[REQUIRED ACTION]:
Go over the data and copy out each line with "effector" in it.

[INFORMATION SHOWN]:
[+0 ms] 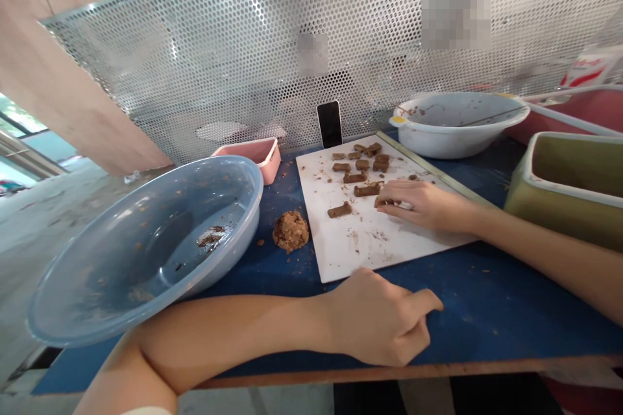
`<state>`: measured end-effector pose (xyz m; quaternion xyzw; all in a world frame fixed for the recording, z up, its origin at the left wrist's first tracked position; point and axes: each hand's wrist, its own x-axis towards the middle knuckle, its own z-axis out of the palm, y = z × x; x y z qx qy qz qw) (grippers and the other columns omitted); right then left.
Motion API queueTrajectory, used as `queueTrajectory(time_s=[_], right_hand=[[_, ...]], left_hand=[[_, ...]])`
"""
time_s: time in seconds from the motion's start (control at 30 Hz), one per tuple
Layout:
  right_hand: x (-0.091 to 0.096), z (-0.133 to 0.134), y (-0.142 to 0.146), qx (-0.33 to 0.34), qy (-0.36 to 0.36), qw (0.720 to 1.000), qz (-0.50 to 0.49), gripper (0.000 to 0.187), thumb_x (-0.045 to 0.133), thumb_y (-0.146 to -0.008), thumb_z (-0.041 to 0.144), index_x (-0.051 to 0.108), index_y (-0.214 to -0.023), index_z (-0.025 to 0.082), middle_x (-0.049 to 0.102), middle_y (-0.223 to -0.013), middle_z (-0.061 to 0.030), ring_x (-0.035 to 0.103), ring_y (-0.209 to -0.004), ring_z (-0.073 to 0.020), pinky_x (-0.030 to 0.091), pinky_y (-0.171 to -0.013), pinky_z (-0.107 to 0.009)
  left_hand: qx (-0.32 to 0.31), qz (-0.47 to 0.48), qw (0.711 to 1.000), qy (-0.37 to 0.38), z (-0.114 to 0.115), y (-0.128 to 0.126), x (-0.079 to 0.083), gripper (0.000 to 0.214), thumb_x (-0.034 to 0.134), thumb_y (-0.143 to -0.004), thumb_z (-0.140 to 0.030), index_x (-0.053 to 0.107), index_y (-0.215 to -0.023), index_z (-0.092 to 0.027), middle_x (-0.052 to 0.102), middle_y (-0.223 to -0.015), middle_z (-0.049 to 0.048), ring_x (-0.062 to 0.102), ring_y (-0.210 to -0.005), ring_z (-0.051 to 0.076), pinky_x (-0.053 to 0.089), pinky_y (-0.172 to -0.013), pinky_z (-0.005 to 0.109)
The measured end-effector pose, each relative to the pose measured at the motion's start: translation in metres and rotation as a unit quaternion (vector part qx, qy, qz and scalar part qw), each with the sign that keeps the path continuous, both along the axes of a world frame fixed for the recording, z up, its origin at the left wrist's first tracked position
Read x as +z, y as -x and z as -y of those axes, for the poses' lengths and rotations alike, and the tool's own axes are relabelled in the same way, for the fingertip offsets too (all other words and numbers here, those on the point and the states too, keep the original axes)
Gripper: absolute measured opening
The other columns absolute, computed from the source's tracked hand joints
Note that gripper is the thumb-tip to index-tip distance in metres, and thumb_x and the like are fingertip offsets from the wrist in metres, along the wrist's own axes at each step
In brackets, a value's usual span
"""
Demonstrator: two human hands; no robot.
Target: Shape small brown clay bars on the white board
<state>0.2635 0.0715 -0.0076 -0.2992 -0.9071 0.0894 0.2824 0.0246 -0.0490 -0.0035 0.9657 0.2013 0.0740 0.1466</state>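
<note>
A white board point(341, 243) lies on the blue tabletop, scattered with brown crumbs. Several small brown clay-like pieces, some bone-shaped, sit on it, among them one piece point(339, 210) apart from the rest and a darker one point(366, 190) just behind my right hand. My right hand point(413, 203) is over the board, its fingers closed around another small brown piece, mostly hidden by them. Near the table's front edge, my left hand point(389, 321) rests curled with nothing visible in it. Left of the board sits a rough brown lump point(291, 231).
A large blue basin point(214, 185) with brown residue stands left, a pink container point(270, 159) behind it. At the back are a phone point(329, 124) and white basin point(438, 139); a green container point(540, 188) is at right. Perforated metal sheet point(219, 45) rises behind the table.
</note>
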Motion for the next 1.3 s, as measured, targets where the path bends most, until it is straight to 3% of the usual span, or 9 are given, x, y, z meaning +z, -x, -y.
queueTrajectory(time_s=[0.37,0.63,0.73,0.83,1.03,1.3], right_hand=[[-0.0018,-0.0016,-0.0022,0.037,-0.039,0.999,0.001,0.033,0.054,-0.115,0.037,0.083,-0.116,0.022,0.078,-0.103,-0.0089,0.076,-0.093,-0.0211,0.058,-0.085,-0.032],[-0.0019,-0.0016,-0.0022,0.001,-0.034,0.999,0.016,0.035,0.052,-0.114,0.039,0.082,-0.12,0.022,0.079,-0.115,-0.0105,0.078,-0.1,-0.0232,0.061,-0.089,-0.034],[-0.0008,0.0011,0.0007,-0.025,-0.026,0.999,0.006,0.034,0.05,-0.113,0.034,0.076,-0.133,0.024,0.08,-0.127,-0.0101,0.077,-0.112,-0.0247,0.061,-0.098,-0.037],[-0.0018,0.0013,0.0011,-0.052,-0.007,0.999,0.003,0.036,0.055,-0.11,0.033,0.07,-0.142,0.027,0.082,-0.127,-0.008,0.078,-0.11,-0.0241,0.062,-0.094,-0.036],[-0.0039,-0.0013,-0.0022,-0.07,0.007,0.997,-0.016,0.017,0.064,-0.106,0.038,0.076,-0.113,0.028,0.085,-0.101,-0.0022,0.08,-0.088,-0.0216,0.059,-0.08,-0.033],[0.0038,0.0023,-0.0015,-0.069,0.013,0.997,-0.012,0.025,0.057,-0.11,0.042,0.074,-0.103,0.026,0.083,-0.09,-0.0011,0.077,-0.079,-0.0199,0.054,-0.073,-0.033]], left_hand=[[-0.001,0.011,1.0,-0.006,-0.001,0.0002,-0.0013,0.027,0.054,-0.102,-0.025,0.066,-0.125,-0.02,0.081,-0.081,-0.0013,0.073,-0.063,0.017,0.038,-0.051,0.027],[-0.002,-0.001,1.0,0.005,-0.0005,0.0,0.0008,0.027,0.052,-0.103,-0.024,0.066,-0.125,-0.02,0.079,-0.081,-0.0016,0.072,-0.066,0.017,0.041,-0.053,0.027],[-0.003,0.001,1.0,0.005,-0.0008,0.0002,0.0006,0.028,0.052,-0.102,-0.024,0.066,-0.126,-0.02,0.079,-0.081,-0.0014,0.073,-0.066,0.018,0.042,-0.053,0.027],[-0.005,0.006,1.0,0.0,-0.0008,0.0006,0.0003,0.027,0.053,-0.102,-0.025,0.067,-0.125,-0.02,0.08,-0.082,-0.0012,0.073,-0.066,0.018,0.041,-0.052,0.028],[-0.003,0.008,1.0,-0.006,-0.0002,0.0005,0.0002,0.026,0.054,-0.102,-0.024,0.067,-0.124,-0.02,0.081,-0.082,-0.0008,0.072,-0.064,0.017,0.04,-0.051,0.027],[-0.002,0.011,1.0,-0.008,-0.0003,0.0004,-0.0016,0.027,0.054,-0.1,-0.024,0.067,-0.123,-0.02,0.08,-0.081,-0.001,0.073,-0.064,0.017,0.04,-0.051,0.027]])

[RESULT BELOW]:
`<state>`: measured end-effector pose (xyz m; quaternion xyzw; all in a world frame fixed for the recording, z up, its origin at the left wrist's first tracked position; point and axes: each hand's wrist, its own x-axis towards the middle knuckle, its own z-axis out of the palm, y = z × x; x y z qx qy qz qw) (grippers and the other columns omitted); right then left.
The measured end-effector pose, each relative to the pose measured at the motion's start: translation in metres and rotation as a unit quaternion (vector part qx, qy, qz and scalar part qw), each with the sign that keeps the path continuous, both along the axes of a world frame fixed for the recording, z up, its origin at the left wrist's first tracked position

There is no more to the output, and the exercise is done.